Do padre Orivaldo Robles:
Foram diferentes entre si. Um, transparente a todas as mídias. Outro, ignorado até pelos vizinhos. Os dois, agora louvados em público, nas páginas dos maiores jornais do país. Não por católicos piedosos, mas por “adversários”. Pelo ateu Jabor. Pelo agnóstico Cony.
Jabor achava o papa mais inútil que barão do Império. Após sua morte, admitiu: “Devo confessar que nunca gostei desse papa (…). Ontem, vendo os milhões chorando pelo mundo, vendo a praça cheia, entendi de repente sua obra, sua imensa importância (…). Emocionado, senti minha intensíssima solidão de ateu (…). Sou ateu, sozinho, condenado a não ter fé, mas vi que, se há alguma coisa de que precisamos hoje, é de uma nova ética, de um pensamento transcendental, de uma espiritualidade perdida. João Paulo na verdade deu um show de bola”.

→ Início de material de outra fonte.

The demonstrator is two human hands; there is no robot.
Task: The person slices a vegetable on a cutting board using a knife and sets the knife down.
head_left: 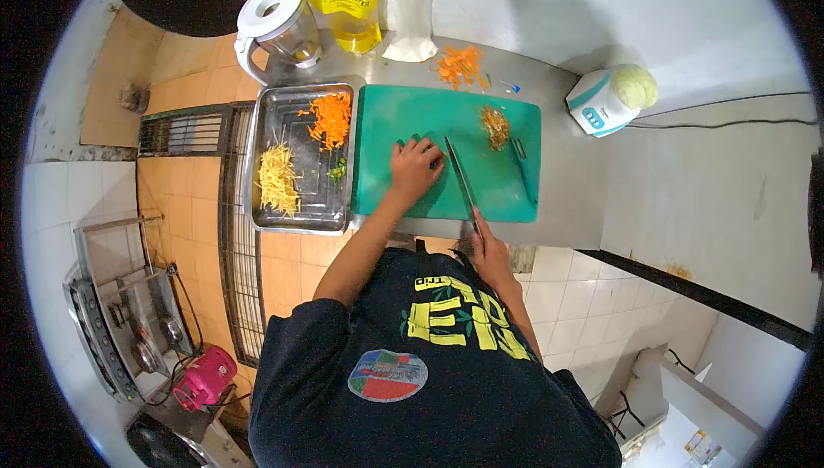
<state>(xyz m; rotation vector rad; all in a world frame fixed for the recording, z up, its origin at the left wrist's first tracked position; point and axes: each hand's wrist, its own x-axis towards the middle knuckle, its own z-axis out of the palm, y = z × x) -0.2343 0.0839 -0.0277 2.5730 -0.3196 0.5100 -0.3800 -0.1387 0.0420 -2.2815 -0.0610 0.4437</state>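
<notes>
My left hand [417, 167] rests on the green cutting board [395, 112], its fingers curled down near the knife blade; whatever lies under the fingertips is too small to make out. In my right hand [489, 253] is the handle of a long knife [460, 174], its blade pointing up and left across the board. To the right of the blade lie a small brownish heap of chopped bits [494, 127] and a short dark-handled tool [519, 148]. A metal tray [300, 221] left of the board holds shredded orange pieces [330, 120], pale yellow strips [277, 179] and a few green pieces [338, 169].
Behind the tray stand a blender jug [279, 26] and a yellow pouch [354, 26], beside a white bag [411, 30]. Orange peelings [461, 66] lie behind the board. A white and teal appliance [601, 103] with a pale round item on top stands at the right.
</notes>
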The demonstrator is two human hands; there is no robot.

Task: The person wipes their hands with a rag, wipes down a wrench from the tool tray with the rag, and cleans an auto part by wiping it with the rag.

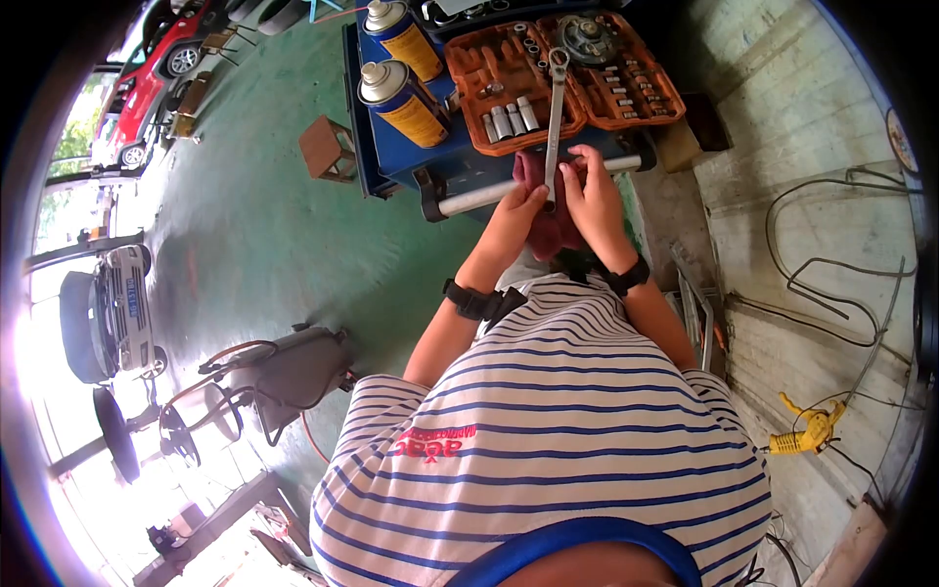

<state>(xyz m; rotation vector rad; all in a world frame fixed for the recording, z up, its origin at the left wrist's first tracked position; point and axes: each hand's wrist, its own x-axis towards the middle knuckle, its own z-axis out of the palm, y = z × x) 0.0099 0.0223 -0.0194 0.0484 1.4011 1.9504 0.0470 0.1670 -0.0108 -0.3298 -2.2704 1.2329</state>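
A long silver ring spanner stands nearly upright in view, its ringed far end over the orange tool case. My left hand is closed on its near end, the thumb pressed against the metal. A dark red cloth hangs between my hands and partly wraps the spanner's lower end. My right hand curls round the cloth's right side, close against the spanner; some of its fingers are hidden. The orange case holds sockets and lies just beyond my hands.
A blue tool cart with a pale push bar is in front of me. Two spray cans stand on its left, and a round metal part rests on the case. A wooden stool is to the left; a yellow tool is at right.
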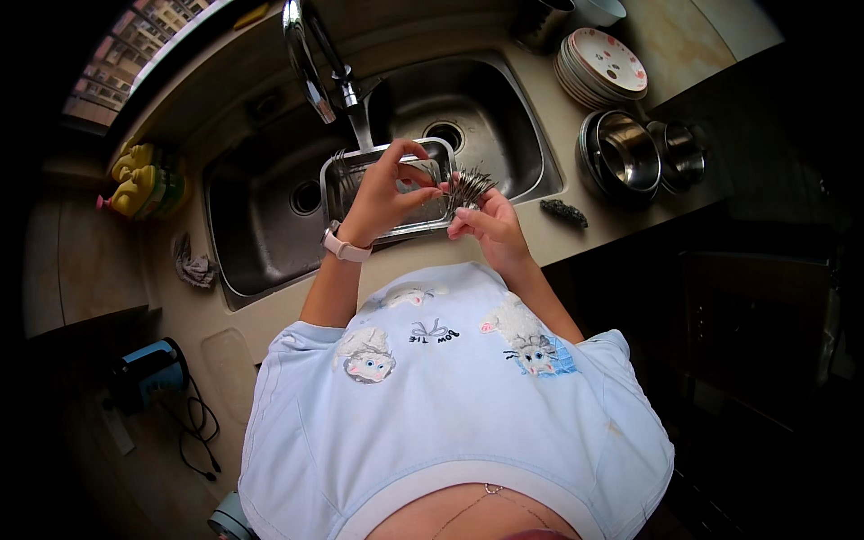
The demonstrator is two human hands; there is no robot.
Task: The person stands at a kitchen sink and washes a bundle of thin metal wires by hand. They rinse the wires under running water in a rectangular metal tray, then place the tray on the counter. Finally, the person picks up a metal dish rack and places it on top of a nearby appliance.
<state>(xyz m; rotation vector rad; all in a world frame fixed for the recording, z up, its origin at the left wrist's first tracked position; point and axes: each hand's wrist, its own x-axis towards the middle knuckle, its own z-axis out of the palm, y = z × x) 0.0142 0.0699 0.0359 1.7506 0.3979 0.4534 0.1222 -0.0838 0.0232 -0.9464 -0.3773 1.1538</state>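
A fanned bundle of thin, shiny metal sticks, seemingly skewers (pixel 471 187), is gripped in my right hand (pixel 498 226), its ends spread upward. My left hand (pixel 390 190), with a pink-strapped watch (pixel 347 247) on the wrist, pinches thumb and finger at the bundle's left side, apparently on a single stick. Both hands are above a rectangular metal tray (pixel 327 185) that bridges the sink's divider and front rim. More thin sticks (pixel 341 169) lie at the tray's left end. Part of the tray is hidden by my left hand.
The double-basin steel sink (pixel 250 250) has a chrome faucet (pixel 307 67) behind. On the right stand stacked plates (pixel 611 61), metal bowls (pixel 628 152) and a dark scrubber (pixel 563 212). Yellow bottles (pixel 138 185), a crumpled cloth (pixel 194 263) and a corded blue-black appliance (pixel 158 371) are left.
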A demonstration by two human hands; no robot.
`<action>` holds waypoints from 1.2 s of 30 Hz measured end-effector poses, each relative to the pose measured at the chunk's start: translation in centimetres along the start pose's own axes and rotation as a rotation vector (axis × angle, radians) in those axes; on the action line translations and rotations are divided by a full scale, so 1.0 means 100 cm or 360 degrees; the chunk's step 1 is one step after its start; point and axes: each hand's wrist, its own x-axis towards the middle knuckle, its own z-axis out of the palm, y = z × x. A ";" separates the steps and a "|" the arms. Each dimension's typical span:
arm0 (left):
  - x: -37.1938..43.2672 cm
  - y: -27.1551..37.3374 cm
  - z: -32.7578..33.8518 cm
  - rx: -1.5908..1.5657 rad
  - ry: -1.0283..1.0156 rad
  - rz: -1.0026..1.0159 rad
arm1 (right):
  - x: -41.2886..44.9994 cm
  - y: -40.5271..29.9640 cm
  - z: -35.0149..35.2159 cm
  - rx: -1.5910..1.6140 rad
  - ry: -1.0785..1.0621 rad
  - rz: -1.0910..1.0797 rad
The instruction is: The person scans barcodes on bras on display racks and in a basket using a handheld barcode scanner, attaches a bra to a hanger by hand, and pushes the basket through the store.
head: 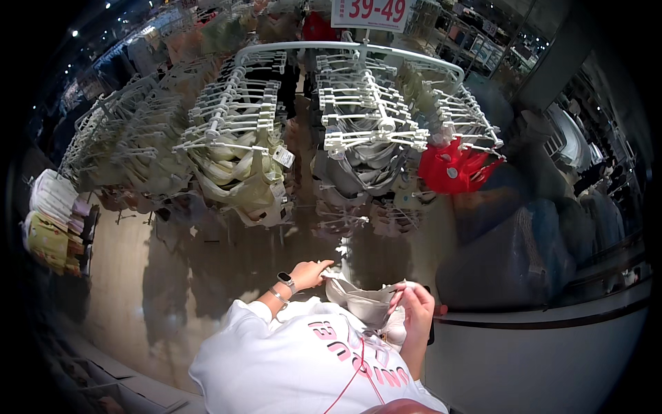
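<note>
A pale beige bra (366,305) stretches across the front of my body at waist height. My left hand (309,274), with a watch and a bangle at its wrist, grips the bra's left end. At the other end, my right hand (418,304) pinches the bra's edge between thumb and fingers. More pale fabric (396,327) hangs beneath my right hand, and part of it is hidden. Ahead of my hands, white clip hangers on a rack (305,45) carry several rows of bras, among them cream bras (248,181), grey bras (362,165) and a red bra (455,168).
Overhead stands a printed sign (370,14) on the rack. Folded garments (49,222) are stacked at the far left. A grey counter or ledge (532,357) borders my right side, with dark stacked goods behind it. Light wooden-looking floor (116,290) shows to my left.
</note>
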 end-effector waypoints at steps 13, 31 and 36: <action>0.037 0.015 -0.041 -0.1477 0.1306 0.0270 | 0.000 -0.010 -0.058 0.0192 0.0583 -0.0320; 0.028 0.005 -0.036 -0.2196 0.0342 0.0170 | 0.035 0.078 -0.096 -0.0341 0.0527 0.0034; 0.084 -0.023 -0.033 -0.2429 0.0519 0.0200 | 0.078 0.124 -0.110 -0.0465 0.0511 0.0097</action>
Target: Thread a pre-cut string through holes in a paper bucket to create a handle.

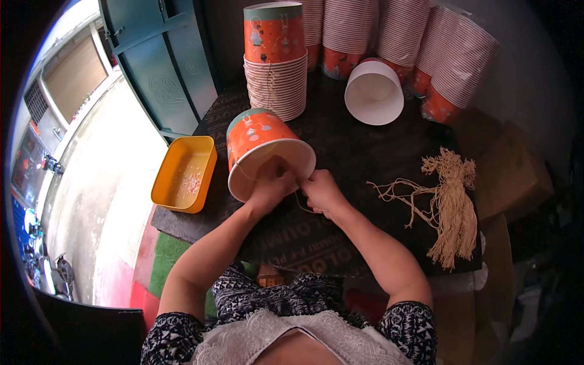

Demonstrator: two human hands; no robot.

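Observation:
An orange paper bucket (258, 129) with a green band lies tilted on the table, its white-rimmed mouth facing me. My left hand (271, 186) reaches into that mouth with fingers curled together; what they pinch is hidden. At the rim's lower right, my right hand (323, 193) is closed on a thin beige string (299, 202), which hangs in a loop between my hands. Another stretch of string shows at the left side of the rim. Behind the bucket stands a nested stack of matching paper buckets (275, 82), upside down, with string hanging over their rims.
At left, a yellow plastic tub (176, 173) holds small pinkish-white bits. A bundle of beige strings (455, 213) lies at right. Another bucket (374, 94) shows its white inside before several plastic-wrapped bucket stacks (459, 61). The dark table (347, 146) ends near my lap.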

Dom Eugênio foi alvo de apreciações ácidas; muitas, injustas. Discreto, jamais respondeu. Agora, não tem como se defender. Creio no depoimento de quem dele recebeu proteção na ditadura militar. Cony penou nos calabouços do regime e por ele foi socorrido. Não se constrange em declarar: “Se fosse muçulmano, umbandista, técnico de futebol, comunista ou lixeiro, dom Eugênio Sales seria o que sempre foi: um homem reto, sincero, fiel a seus princípios e, sobretudo, humano. Acontece que foi sacerdote, bispo e cardeal. Sua trajetória tinha um ponto de referência lá em cima – no caso dele, o Deus no qual acreditava e a Igreja à qual servia em tempo integral e em modo total. (…) Conservador, sim, e mais do que isso: coerente e sincero com sua forma de pensar e agir no mundo. O pessoal de certa esquerda o criticava porque não bajulava causas e doutrinas que entravam em moda. Ele fizera sua opção básica por uma religião estruturada, multissecular (…). Protegeu perseguidos políticos daqui e de fora, com uma firmeza que desarmava os militares. Eu próprio, em certa época, fui rastreado por ele e por dois de seus auxiliares, dom Eduardo e dom Rafael. Em alguns momentos de perigo que atravessei, ia dormir na casa de dom Eugênio (…)”.
Jabor e Cony revelam uma carência de que hoje padecemos. De homens que, mesmo em suas fraquezas, sejam marcos a nos apontar o Infinito. Que não se ajustem ao cambiante gosto da maioria. Nem fujam das críticas para surfar na ágil onda do sucesso. Que deixem claro de que lado estão.